◆ Exercise
Output every line of the material exactly, omitting images.

◆ Recorded information
···
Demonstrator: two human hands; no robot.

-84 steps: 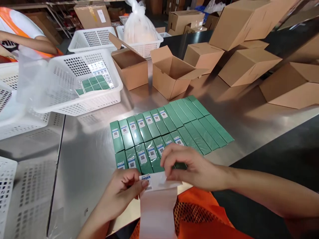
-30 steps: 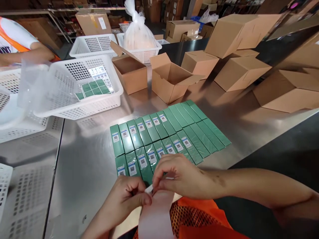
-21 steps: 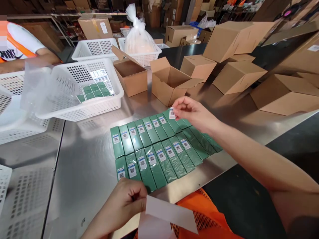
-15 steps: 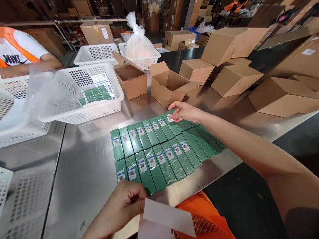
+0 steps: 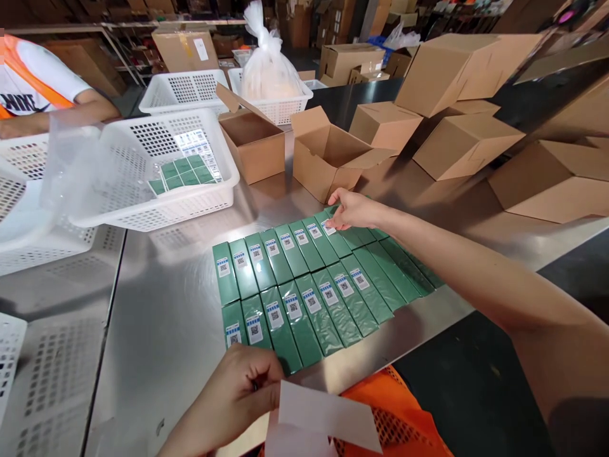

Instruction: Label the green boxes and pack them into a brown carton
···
◆ Exercise result
Demonstrator: two human hands; no robot.

-84 steps: 
-30 steps: 
-21 steps: 
-15 steps: 
+0 steps: 

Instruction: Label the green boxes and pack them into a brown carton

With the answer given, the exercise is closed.